> EXERCISE REQUIREMENTS: Nothing may differ between your reply and the listing that follows.

···

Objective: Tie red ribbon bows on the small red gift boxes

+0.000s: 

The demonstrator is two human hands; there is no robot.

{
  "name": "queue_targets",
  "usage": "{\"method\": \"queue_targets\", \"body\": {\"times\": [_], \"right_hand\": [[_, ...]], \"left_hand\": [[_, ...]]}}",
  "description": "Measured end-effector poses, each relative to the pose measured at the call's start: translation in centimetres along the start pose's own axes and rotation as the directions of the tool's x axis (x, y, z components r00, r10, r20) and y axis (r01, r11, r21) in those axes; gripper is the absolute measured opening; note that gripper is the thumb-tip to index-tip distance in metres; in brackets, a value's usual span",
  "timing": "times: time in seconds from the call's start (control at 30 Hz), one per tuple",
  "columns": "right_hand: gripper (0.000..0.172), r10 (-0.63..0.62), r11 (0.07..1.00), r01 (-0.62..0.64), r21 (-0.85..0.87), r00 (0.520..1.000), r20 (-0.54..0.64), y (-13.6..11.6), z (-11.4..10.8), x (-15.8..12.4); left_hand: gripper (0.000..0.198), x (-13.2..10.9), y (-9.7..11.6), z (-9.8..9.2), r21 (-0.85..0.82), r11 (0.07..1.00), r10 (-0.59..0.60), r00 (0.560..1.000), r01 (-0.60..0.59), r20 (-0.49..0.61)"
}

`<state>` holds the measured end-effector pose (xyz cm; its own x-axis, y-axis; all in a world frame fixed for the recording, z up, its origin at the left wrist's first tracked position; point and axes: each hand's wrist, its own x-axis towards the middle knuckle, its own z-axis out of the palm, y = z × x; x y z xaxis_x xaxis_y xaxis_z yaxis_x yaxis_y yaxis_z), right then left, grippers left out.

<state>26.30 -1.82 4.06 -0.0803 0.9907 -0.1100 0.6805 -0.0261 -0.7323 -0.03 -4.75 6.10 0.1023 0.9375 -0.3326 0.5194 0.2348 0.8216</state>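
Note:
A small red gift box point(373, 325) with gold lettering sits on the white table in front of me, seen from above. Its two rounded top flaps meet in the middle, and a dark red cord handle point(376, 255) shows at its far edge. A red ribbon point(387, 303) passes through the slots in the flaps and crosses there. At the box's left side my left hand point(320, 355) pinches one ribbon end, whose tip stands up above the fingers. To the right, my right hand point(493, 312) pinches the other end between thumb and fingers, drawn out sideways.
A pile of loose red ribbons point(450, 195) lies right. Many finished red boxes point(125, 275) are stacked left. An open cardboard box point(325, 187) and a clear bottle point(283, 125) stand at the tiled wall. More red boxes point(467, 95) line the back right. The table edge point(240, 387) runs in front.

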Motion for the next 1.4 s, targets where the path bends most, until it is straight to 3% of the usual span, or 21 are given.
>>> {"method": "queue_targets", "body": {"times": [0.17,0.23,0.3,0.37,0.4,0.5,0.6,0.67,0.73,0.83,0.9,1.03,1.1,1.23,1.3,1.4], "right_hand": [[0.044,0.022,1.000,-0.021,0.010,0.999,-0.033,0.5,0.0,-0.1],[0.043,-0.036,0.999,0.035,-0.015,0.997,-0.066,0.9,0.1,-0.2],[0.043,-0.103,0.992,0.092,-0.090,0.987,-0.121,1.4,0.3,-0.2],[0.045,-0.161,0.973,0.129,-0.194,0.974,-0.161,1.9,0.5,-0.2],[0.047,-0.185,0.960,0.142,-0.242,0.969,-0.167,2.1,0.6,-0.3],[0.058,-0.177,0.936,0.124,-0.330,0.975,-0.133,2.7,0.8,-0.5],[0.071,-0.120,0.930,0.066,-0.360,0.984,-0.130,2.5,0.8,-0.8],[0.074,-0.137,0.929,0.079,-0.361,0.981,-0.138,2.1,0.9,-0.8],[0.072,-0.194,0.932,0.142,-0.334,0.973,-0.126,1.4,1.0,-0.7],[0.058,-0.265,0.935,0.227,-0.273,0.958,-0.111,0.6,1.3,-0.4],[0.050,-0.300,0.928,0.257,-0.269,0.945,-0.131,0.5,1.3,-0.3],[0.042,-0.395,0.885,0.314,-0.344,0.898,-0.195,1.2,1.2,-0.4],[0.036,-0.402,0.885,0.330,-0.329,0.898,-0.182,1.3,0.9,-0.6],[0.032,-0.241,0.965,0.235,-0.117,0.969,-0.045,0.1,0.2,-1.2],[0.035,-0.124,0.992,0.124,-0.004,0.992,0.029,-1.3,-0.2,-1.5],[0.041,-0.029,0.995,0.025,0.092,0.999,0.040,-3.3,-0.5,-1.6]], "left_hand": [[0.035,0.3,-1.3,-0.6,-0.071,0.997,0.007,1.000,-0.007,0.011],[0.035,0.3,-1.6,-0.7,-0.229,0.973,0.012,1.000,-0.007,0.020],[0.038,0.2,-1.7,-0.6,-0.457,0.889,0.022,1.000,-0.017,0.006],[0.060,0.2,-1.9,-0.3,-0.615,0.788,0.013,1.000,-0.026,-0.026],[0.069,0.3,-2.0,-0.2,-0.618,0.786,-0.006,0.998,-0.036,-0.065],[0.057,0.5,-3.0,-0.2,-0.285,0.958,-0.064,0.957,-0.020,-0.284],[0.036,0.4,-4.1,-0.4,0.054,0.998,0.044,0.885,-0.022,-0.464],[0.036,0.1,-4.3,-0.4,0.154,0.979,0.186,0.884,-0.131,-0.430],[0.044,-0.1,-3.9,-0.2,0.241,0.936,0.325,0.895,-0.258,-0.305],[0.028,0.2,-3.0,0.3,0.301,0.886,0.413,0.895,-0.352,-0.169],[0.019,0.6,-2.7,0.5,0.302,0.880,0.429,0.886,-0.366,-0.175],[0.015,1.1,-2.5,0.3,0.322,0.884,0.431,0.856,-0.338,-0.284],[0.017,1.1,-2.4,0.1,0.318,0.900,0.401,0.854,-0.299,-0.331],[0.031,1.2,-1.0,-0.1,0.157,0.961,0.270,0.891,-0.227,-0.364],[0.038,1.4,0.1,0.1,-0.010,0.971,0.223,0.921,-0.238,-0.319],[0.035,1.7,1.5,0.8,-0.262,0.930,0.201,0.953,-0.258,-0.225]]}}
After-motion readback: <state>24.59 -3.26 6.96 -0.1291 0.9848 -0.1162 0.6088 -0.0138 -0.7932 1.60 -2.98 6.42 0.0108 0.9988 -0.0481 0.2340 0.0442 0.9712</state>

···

> ANSWER SPACE:
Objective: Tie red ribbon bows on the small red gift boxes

+0.000s: 

The demonstrator is two human hands; there is no robot.

{
  "name": "queue_targets",
  "usage": "{\"method\": \"queue_targets\", \"body\": {\"times\": [_], \"right_hand\": [[_, ...]], \"left_hand\": [[_, ...]]}}",
  "description": "Measured end-effector poses, each relative to the pose measured at the call's start: translation in centimetres along the start pose's own axes and rotation as the directions of the tool's x axis (x, y, z components r00, r10, r20) and y axis (r01, r11, r21) in those axes; gripper is the absolute measured opening; note that gripper is the thumb-tip to index-tip distance in metres; in brackets, a value's usual span",
  "timing": "times: time in seconds from the call's start (control at 30 Hz), one per tuple",
  "columns": "right_hand: gripper (0.000..0.172), r10 (-0.63..0.62), r11 (0.07..1.00), r01 (-0.62..0.64), r21 (-0.85..0.87), r00 (0.520..1.000), r20 (-0.54..0.64), y (-13.6..11.6), z (-11.4..10.8), x (-15.8..12.4); left_hand: gripper (0.000..0.198), x (-13.2..10.9), y (-9.7..11.6), z (-9.8..9.2), r21 (-0.85..0.82), r11 (0.07..1.00), r10 (-0.59..0.60), r00 (0.560..1.000), r01 (-0.60..0.59), r20 (-0.49..0.61)"
}

`<state>` holds the measured end-effector pose (xyz cm; its own x-axis, y-axis; all in a world frame fixed for the recording, z up, its origin at the left wrist's first tracked position; point and axes: each hand's wrist, its own x-axis towards the middle knuckle, its own z-axis out of the palm, y = z × x; x y z xaxis_x xaxis_y xaxis_z yaxis_x yaxis_y yaxis_z), right then left, grippers left out.

<state>26.30 -1.82 4.06 -0.0803 0.9907 -0.1100 0.6805 -0.0261 -0.7323 -0.03 -4.75 6.10 0.1023 0.9375 -0.3326 0.5194 0.2348 0.8216</state>
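Note:
A small red gift box point(373, 325) with gold lettering sits on the white table in front of me, seen from above. Its two rounded top flaps meet in the middle, and a dark red cord handle point(376, 255) shows at its far edge. A red ribbon point(387, 303) passes through the slots in the flaps and crosses there. At the box's left side my left hand point(320, 355) pinches one ribbon end, whose tip stands up above the fingers. To the right, my right hand point(493, 312) pinches the other end between thumb and fingers, drawn out sideways.
A pile of loose red ribbons point(450, 195) lies right. Many finished red boxes point(125, 275) are stacked left. An open cardboard box point(325, 187) and a clear bottle point(283, 125) stand at the tiled wall. More red boxes point(467, 95) line the back right. The table edge point(240, 387) runs in front.
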
Motion for the next 1.4 s, targets where the path bends most, until it is straight to 3% of the usual span, or 21 are given.
>>> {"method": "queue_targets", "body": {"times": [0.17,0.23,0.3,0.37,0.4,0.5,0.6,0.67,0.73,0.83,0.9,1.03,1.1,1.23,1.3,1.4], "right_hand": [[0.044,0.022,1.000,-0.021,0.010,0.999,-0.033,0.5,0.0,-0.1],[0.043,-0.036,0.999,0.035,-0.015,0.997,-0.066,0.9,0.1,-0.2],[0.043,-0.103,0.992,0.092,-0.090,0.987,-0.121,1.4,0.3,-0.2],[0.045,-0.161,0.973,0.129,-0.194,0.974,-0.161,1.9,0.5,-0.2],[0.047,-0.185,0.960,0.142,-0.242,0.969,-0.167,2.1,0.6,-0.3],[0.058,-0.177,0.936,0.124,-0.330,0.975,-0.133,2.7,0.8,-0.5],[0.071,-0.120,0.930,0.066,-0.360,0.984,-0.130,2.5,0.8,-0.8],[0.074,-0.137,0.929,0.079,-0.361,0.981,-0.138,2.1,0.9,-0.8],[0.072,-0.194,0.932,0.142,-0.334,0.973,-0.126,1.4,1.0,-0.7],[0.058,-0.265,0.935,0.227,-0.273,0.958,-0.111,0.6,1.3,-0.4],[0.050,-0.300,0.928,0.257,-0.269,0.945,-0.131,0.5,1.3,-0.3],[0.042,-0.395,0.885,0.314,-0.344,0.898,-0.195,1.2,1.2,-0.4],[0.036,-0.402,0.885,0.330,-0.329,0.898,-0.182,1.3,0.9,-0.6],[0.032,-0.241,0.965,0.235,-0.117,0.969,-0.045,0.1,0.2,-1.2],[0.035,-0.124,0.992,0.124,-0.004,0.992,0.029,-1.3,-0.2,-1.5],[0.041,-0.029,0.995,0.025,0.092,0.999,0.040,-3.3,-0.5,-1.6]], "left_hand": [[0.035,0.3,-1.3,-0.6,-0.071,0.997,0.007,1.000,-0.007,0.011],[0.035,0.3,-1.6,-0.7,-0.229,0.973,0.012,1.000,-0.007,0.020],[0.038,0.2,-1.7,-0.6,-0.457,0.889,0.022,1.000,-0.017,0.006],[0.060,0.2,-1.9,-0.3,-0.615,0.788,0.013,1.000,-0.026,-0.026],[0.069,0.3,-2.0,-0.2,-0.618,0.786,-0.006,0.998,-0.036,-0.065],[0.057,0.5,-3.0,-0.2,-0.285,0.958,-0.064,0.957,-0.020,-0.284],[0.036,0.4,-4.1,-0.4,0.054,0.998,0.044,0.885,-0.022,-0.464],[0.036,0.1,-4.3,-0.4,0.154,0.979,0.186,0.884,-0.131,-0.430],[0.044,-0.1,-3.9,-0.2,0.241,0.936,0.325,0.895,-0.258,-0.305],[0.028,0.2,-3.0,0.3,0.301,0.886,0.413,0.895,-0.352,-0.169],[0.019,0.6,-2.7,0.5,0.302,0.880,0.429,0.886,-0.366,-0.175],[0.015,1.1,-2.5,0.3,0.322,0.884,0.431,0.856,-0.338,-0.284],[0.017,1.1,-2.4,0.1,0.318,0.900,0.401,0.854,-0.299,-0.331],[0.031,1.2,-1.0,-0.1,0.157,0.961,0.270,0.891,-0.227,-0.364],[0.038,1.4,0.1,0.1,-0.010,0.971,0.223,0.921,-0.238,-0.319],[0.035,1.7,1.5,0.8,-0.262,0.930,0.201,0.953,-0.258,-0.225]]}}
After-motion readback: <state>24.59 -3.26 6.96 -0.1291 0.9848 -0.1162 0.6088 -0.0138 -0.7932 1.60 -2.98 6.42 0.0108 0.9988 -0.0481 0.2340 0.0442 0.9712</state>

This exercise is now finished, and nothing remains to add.